Even though the costume was amateur at best, I’m proud I did it myself. It’s ugly, I know it. But I’d rather see him in a silly home-made one than something without heart or without a funny story. I don’t know if he’ll ever forgive me for the blond braids.

Raiding the neighborhood for candy.

If you’re wondering, the helmet barely fits him because my husband overstuffed it. He thought it would otherwise be too big for him. Little does he know, my son has a big head. I know this because I gave birth to him. Moving along…

 

Arrg, matey! This is the last time this hat stays on my head.

Thor was his outdoorsy outfit. It gets really cold here on Halloween and I made it to slip right over his winter jacket.

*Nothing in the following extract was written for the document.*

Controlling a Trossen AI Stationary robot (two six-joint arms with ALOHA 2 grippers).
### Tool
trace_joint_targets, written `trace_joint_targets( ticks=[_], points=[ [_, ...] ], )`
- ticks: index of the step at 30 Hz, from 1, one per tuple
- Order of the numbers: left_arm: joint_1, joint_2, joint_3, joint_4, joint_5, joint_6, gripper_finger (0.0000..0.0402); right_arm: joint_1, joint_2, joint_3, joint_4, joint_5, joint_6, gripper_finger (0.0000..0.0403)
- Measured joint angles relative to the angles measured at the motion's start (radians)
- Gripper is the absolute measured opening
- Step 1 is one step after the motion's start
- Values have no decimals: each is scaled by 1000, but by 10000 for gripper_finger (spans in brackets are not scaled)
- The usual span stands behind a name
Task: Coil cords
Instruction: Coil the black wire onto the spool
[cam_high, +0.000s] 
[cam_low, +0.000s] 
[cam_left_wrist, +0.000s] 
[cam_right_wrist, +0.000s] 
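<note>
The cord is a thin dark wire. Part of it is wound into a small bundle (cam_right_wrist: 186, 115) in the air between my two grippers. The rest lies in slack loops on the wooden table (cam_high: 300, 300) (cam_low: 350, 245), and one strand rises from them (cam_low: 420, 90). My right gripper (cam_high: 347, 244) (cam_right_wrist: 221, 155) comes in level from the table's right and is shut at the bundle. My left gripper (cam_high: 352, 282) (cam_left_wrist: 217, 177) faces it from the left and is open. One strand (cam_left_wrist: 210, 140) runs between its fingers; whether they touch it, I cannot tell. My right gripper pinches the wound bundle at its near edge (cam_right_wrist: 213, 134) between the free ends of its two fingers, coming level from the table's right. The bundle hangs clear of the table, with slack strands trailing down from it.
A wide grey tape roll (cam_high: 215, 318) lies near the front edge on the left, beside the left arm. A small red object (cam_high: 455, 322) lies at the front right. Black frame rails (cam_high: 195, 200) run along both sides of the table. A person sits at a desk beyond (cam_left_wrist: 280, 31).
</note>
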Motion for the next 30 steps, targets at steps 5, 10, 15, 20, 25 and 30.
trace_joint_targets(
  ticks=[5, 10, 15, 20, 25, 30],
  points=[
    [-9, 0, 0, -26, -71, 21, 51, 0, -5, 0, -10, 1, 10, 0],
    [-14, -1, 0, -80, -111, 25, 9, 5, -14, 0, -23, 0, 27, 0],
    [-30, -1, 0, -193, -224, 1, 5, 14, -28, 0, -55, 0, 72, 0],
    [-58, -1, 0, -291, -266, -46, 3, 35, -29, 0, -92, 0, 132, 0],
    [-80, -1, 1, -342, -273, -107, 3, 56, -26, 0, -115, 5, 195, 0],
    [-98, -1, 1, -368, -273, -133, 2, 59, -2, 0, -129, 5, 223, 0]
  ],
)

For his daycare party, I fixed a quick costume by making a pirate hat and dressing him in his skull bones pajamas.

 

He looked like a lost wild boy in Peter Pan’s island. Pretty cute!

So I’m working on my self-sufficiency issues. It can often be a good thing to take on challenges, but I also realize that it’s OK to ask for help, or to just buy a ready-made costume, and swallow my pride.

Unlike the hoard of candy my son pillaged from the neighbors, pride doesn’t have too many calories.